Да, заняться сексом — звучит довольно заманчиво.
Скучаю ли я по сексу? Конечно, скучаю. Но его отсутствие не беспокоит меня так сильно, как, вероятно, следовало бы. Утром я дрочу, и это не более чем удовлетворение биологических потребностей моего тела, прежде чем я продолжу свой день. Я вообще не думаю о женщинах. Вся моя умственная энергия направлена на мою главную цель — убедиться, что Бостонская La Famiglia движется в том направлении, в котором я хочу. Ничто другое не имеет значения. Я не думаю ни о чем другом. Как будто мое существование — не могу назвать это жизнью — зависит от выполнения этой цели. Психолог, если бы мне было не все равно на мнение какого-то сверхобразованного осла, вероятно, сказал бы мне, что такая однобокая сосредоточенность ненормальна или нездорова, если уж на то пошло. Хорошо, что я не спросил. Мой путь — единственное, что позволяет мне выжить.
Моя жизнь остановилась в тот момент, когда судья, мать его Коллинз, вынес свой приговор.
“Твою мать, перестань драматизировать”, — раздражающий голос в глубине моего сознания насмехается надо мной.
Я сжимаю переносицу, желая, чтобы этот бесящий придурок исчез.
После недели пребывания в этой дыре я, видимо, сорвался. От скуки я начал разговаривать сам с собой. Эхо, отражавшееся от облупившейся краски стен, создавало впечатление, что со мной находится еще один человек. Тогда-то и появился этот ублюдок, чтобы присоединиться к моей оживленной дискуссии.

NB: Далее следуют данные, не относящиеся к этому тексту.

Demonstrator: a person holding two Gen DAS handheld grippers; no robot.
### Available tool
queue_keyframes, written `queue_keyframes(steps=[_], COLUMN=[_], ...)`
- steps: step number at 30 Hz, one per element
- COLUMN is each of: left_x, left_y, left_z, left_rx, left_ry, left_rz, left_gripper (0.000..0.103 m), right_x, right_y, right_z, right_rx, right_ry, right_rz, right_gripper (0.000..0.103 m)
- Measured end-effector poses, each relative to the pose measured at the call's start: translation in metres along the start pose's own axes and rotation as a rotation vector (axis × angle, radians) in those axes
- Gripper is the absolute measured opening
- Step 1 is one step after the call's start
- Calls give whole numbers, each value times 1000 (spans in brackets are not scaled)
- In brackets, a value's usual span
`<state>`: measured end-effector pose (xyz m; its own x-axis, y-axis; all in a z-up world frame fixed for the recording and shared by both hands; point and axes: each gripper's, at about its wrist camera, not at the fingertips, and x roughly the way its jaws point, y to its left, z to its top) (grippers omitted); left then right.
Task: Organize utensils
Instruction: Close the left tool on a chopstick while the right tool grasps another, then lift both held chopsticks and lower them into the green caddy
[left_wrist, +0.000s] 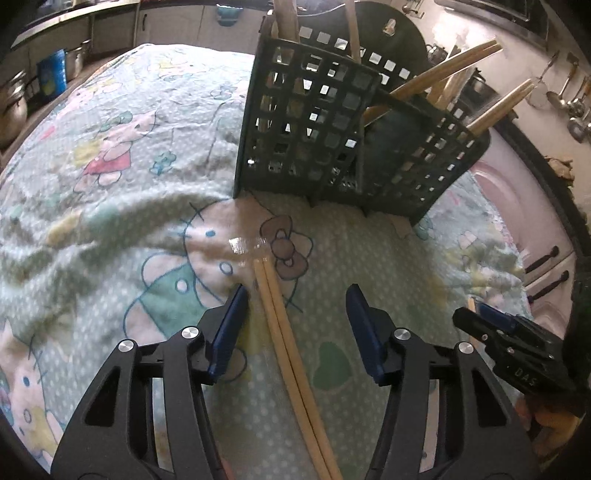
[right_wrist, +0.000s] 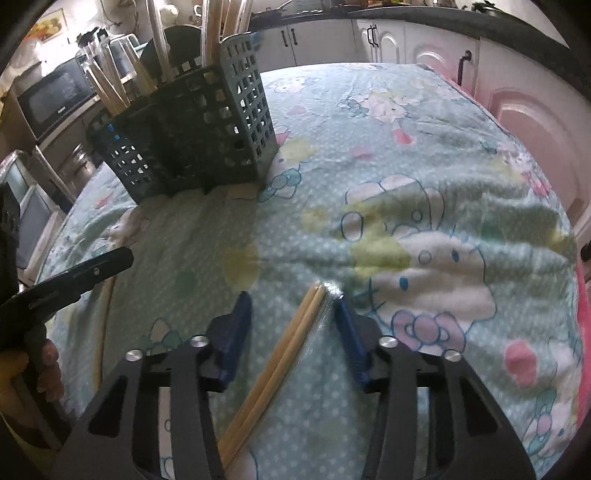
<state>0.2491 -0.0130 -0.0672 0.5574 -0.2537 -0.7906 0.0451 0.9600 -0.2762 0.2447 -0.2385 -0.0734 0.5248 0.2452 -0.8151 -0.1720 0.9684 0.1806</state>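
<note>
Straddling one chopstick pair (left_wrist: 291, 354) with left gripper (left_wrist: 295, 325), fingers part-open, not touching, right gripper (right_wrist: 291, 328) likewise over second pair (right_wrist: 273, 365) on cartoon-print cloth (left_wrist: 110, 184), holder (left_wrist: 332, 140) behind, upright, holding more chopsticks (left_wrist: 443, 77).

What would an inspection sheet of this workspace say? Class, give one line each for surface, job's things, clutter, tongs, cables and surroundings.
Surface: cartoon-print cloth, wrinkled, covering the table.
Job's things: dark lattice utensil holder standing upright with chopsticks in it; one chopstick pair lying between the left tongs' jaws; a second wrapped pair lying between the right tongs' jaws.
Clutter: nothing seen.
Tongs: left tongs and right tongs both low over the cloth, jaws astride their pairs, pads not pressing.
Cables: nothing seen.
Surroundings: kitchen cabinets, microwave, pots, hanging ladles.
</note>
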Motion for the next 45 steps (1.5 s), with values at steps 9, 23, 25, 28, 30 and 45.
queue_keyframes(steps=[9, 23, 25, 28, 30, 45], left_x=[8, -116, -136, -161, -178, -190], left_y=[-2, 0, -1, -10, -13, -38], left_z=[17, 82, 95, 114, 128, 175], left_rx=[49, 9, 8, 8, 12, -7], left_ry=[11, -285, -332, -413, -487, -783], left_rz=[112, -121, -144, -161, -148, 10], left_gripper=[7, 1, 1, 1, 1, 1], right_x=[-4, -110, -122, -138, -148, -180], right_y=[13, 48, 48, 45, 43, 23], right_z=[19, 78, 89, 106, 118, 170], right_rx=[-31, -153, -154, -138, -127, -75], right_ry=[-3, -304, -351, -412, -460, -753], right_rz=[124, 340, 350, 363, 367, 268], right_gripper=[7, 5, 5, 5, 5, 5])
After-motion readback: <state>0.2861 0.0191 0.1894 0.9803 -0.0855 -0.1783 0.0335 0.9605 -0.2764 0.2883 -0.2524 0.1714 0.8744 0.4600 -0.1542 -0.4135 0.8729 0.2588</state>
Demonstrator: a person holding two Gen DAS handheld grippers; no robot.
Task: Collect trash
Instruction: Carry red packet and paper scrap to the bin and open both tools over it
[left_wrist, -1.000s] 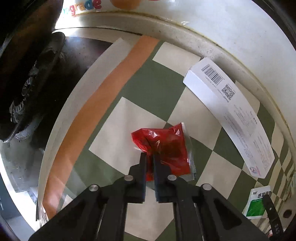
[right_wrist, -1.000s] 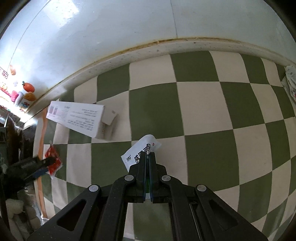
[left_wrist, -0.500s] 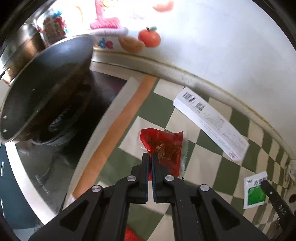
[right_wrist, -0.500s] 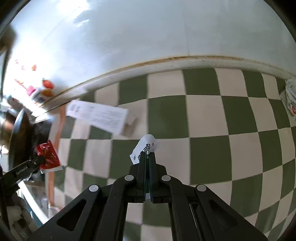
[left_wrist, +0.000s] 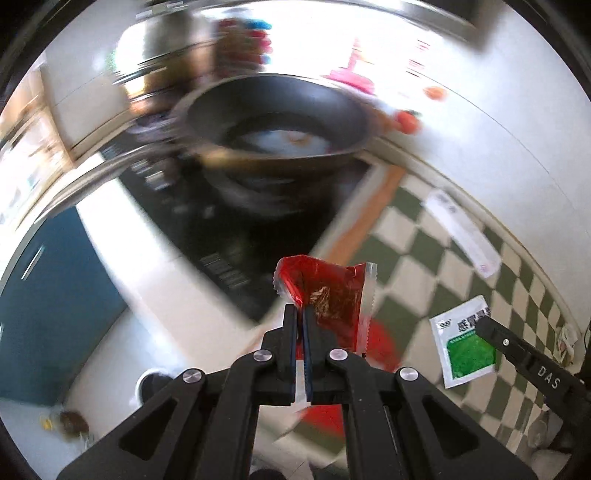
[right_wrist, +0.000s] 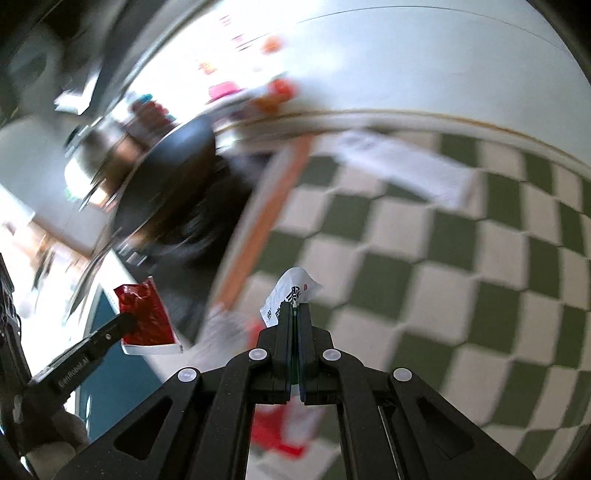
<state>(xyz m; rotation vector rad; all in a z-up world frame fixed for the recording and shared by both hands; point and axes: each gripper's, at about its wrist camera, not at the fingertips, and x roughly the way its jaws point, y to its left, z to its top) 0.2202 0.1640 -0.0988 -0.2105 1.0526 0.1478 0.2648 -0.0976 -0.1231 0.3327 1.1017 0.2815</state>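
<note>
My left gripper is shut on a red sauce sachet and holds it in the air above the counter edge. The sachet also shows in the right wrist view, pinched by the left gripper. My right gripper is shut on a white and green packet, also lifted. The same packet shows in the left wrist view, held by the right gripper. A long white receipt lies on the green checked cloth by the wall.
A black frying pan sits on a dark stove to the left of the cloth. A blurred red thing shows below my left gripper. Blue cabinet fronts lie below the counter edge. Small trash lies at the far right.
Both grippers have lifted and pulled back from the cloth with their items. The views now take in the pan, stove and counter front, with motion blur.
</note>
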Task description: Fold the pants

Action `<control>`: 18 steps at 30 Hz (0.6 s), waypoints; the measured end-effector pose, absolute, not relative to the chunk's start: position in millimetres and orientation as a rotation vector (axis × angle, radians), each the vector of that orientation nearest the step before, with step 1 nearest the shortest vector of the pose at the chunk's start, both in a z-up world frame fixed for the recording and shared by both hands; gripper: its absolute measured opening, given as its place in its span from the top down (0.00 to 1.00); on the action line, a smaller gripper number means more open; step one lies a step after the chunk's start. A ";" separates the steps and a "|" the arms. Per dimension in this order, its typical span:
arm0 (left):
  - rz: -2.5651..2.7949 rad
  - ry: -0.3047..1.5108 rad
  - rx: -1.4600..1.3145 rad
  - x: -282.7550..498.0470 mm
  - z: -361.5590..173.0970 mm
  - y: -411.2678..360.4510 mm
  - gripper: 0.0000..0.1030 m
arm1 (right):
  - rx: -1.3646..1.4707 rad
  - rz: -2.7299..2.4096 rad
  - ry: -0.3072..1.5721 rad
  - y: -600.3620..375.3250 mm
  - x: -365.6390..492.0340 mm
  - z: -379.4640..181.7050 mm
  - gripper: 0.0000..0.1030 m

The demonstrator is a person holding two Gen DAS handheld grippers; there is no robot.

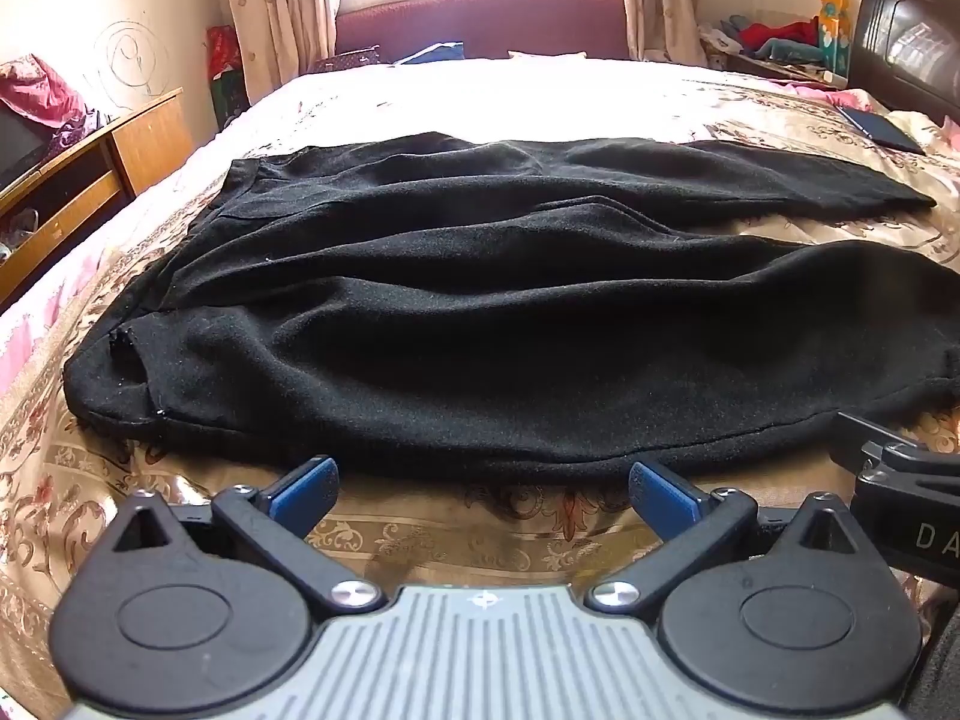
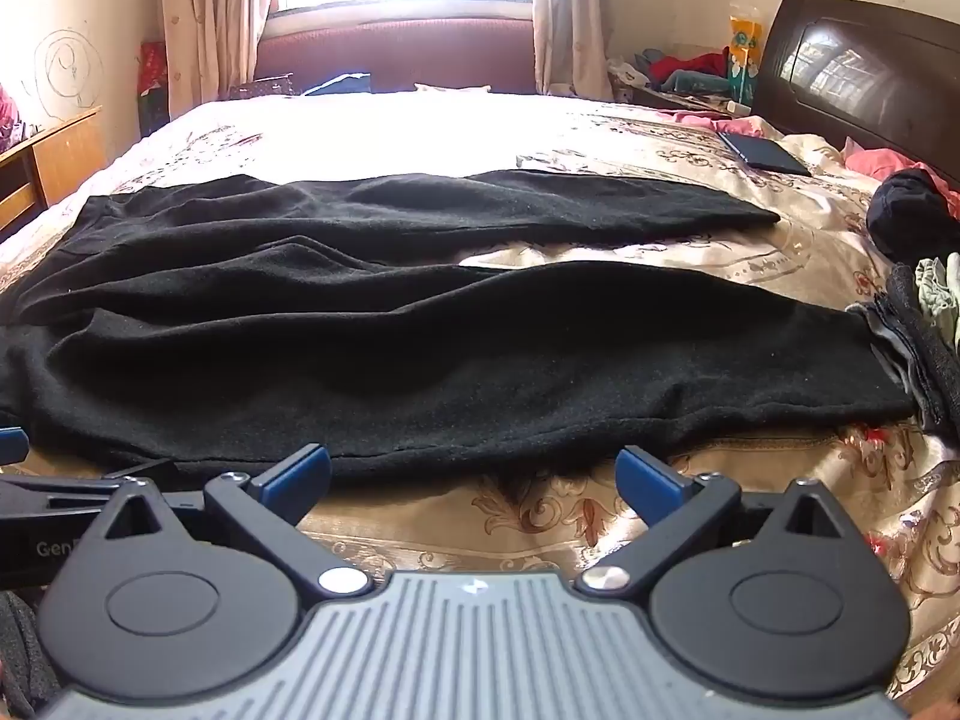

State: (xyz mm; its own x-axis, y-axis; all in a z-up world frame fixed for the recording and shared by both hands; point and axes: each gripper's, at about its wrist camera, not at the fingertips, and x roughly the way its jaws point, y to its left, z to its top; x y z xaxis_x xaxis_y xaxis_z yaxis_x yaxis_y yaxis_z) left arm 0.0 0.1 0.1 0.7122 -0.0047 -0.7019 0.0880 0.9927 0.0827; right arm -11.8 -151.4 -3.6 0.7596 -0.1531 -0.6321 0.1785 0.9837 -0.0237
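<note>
Black pants (image 1: 480,324) lie spread flat across the bed, waistband at the left, two legs reaching right with a gap between them. They also show in the right wrist view (image 2: 456,354). My left gripper (image 1: 483,486) is open and empty, its blue fingertips just short of the near edge of the near leg. My right gripper (image 2: 473,477) is open and empty, also just short of that near edge, further right. The right gripper's body shows at the right edge of the left wrist view (image 1: 900,480).
The bed has a floral gold bedspread (image 1: 420,534). A dark flat tablet (image 2: 762,153) lies at the far right near the dark headboard (image 2: 864,72). Folded dark clothes (image 2: 924,324) lie at the right. A wooden desk (image 1: 78,180) stands to the left.
</note>
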 end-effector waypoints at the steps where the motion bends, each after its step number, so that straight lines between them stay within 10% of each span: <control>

Нет, у меня не случилось внезапного раздвоения личности. Я просто представил, что бы сказало мое альтер-эго, будь у него голос, и запустил его, заполнив обе стороны разговора, чтобы скоротать время. Мне нравился этот засранец. Он все еще оставался мной — очевидно, но в большинстве случаев ему было не до того. В каком-то смысле это освобождало. Я снова и снова размышлял о том, как можно было бы избежать драки, из-за которой меня вообще бросили в эту вонючую дыру. Вернувшись в камеру, я решил, что этот засранец уйдет в тот темный уголок моего серого вещества, из которого он выполз.